## Assignment
The whole listing below needs to be duplicated exactly, pictures aside.

## Source data
○ ○ ○
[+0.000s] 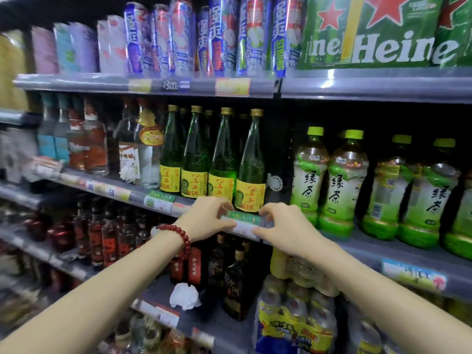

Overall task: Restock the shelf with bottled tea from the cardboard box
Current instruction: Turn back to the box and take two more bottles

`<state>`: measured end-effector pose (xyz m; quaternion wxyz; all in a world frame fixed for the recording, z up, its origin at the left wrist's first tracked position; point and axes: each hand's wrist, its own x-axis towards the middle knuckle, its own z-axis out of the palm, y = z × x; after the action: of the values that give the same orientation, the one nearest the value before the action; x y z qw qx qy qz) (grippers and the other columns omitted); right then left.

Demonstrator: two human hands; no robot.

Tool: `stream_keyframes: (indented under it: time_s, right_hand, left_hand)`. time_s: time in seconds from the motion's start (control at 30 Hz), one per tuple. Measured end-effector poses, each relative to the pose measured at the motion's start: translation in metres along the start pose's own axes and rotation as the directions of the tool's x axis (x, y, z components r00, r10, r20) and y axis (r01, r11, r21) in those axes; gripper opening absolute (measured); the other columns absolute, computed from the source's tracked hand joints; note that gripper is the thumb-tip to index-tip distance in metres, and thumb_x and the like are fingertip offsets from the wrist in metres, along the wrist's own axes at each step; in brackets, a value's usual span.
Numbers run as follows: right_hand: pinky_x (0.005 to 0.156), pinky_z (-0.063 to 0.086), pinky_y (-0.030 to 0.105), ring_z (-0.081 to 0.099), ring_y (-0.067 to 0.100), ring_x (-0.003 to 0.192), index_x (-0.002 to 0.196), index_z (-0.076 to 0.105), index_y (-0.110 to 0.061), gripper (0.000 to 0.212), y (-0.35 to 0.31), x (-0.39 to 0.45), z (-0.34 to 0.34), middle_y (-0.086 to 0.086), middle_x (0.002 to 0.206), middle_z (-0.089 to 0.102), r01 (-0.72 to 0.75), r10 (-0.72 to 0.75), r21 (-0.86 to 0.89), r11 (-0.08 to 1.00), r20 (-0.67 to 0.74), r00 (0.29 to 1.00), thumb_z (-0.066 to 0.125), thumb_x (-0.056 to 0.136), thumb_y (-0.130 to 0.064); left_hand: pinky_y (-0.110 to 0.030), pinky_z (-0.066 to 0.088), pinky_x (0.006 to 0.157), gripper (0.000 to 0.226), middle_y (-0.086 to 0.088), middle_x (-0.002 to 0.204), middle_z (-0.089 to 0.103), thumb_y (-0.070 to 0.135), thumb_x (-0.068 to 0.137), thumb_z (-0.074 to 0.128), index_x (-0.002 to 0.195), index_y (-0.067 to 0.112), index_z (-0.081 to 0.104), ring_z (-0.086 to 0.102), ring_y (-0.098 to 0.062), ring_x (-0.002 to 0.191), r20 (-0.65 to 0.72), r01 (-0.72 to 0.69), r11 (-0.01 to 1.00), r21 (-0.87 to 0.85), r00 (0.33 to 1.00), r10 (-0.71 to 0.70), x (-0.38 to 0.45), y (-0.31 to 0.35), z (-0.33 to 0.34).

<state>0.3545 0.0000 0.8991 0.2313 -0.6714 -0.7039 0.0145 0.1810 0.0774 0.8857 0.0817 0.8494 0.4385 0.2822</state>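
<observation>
Both hands are pinching a price label (242, 222) on the shelf rail (357, 249), left hand (207, 218) and right hand (283, 227) gripping its ends, probably straightening it. Green tea bottles (342, 185) are standing just right; no cardboard box is showing

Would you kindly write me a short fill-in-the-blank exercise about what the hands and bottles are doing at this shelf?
1. Both hands, the left hand and right hand, pinch the price label on the shelf ____.
2. The tea bottles have ____ caps.
3. The bead bracelet sits on the ____ wrist.
4. The green glass bottles wear ____ labels.

Missing words: edge; green; left; yellow
</observation>
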Motion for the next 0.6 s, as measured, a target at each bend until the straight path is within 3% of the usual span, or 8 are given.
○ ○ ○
## Answer to this task
[+0.000s] 

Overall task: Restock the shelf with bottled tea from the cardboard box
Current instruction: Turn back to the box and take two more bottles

`<state>`: measured end-effector pose (xyz m; quaternion wxyz; all in a world frame fixed for the recording, z up, its origin at the left wrist's first tracked position; point and axes: each hand's wrist, its own x-axis towards the middle knuckle, its own z-axis out of the palm, y = z × x; after the action: of the values that give the same orientation, the one nearest the value before the action; x y z qw qx qy qz) (grippers and the other columns omitted); right then left.

Demonstrator: two human hands; no robot.

Tool: `stream_keyframes: (indented under it: time_s, right_hand, left_hand)`. time_s: time in seconds from the motion's start (control at 30 Hz), one per tuple. Measured end-effector poses, each relative to the pose measured at the motion's start: translation in metres along the start pose's own axes and rotation as the directions of the tool's x axis (x, y, z components r00, r10, r20) and y axis (r01, r11, r21) in those axes; gripper opening absolute (measured); the other columns absolute, computed from the source's tracked hand joints; note that gripper is the thumb-tip to index-tip distance in metres, and thumb_x and the like are fingertip offsets from the wrist in metres, along the wrist's own axes at each step; in brackets, a value's usual span.
Numbers run as follows: right_hand: pinky_x (0.005 to 0.156), pinky_z (-0.063 to 0.086), pinky_y (-0.030 to 0.105), ring_z (-0.081 to 0.099), ring_y (-0.067 to 0.100), ring_x (-0.003 to 0.192), index_x (-0.002 to 0.196), index_z (-0.076 to 0.105), index_y (-0.110 to 0.061), gripper (0.000 to 0.212), y (-0.35 to 0.31), x (-0.39 to 0.45), z (-0.34 to 0.34), middle_y (-0.086 to 0.086), middle_x (0.002 to 0.206), middle_z (-0.089 to 0.102), r01 (-0.72 to 0.75), r10 (-0.72 to 0.75), r21 (-0.86 to 0.89), r11 (-0.08 to 1.00), r20 (-0.67 to 0.74), r00 (0.29 to 1.00), thumb_z (-0.066 to 0.125), thumb_x (-0.056 to 0.136), thumb_y (-0.130 to 0.064); left_hand: pinky_y (-0.110 to 0.030), pinky_z (-0.066 to 0.088), pinky_x (0.006 to 0.157), gripper (0.000 to 0.226), middle_y (-0.086 to 0.088), middle_x (-0.002 to 0.204), middle_z (-0.089 to 0.103), thumb_y (-0.070 to 0.135), thumb_x (-0.068 to 0.137), thumb_z (-0.074 to 0.128), index_x (-0.002 to 0.195), index_y (-0.067 to 0.112), index_z (-0.081 to 0.104), ring_z (-0.086 to 0.102), ring_y (-0.098 to 0.062), ring_x (-0.002 to 0.191), r20 (-0.65 to 0.72), r01 (-0.72 to 0.69), r11 (-0.01 to 1.00), r21 (-0.87 to 0.85), r00 (0.33 to 1.00), r10 (-0.71 to 0.70), x (-0.38 to 0.45), y (-0.31 to 0.35), z (-0.33 to 0.34).

<state>0.3545 0.0000 0.8991 0.2313 -0.6714 -0.7039 0.0145 0.1810 0.0774 0.8857 0.0817 0.8494 0.4385 0.2822</state>
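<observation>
Both hands are pinching a price label (242, 222) on the shelf rail (357, 249), left hand (207, 218) and right hand (283, 227) gripping its ends, probably straightening it. Green tea bottles (342, 185) are standing just right; no cardboard box is showing

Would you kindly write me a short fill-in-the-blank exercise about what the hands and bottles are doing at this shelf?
1. Both hands, the left hand and right hand, pinch the price label on the shelf ____.
2. The tea bottles have ____ caps.
3. The bead bracelet sits on the ____ wrist.
4. The green glass bottles wear ____ labels.

Missing words: edge; green; left; yellow
</observation>
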Motion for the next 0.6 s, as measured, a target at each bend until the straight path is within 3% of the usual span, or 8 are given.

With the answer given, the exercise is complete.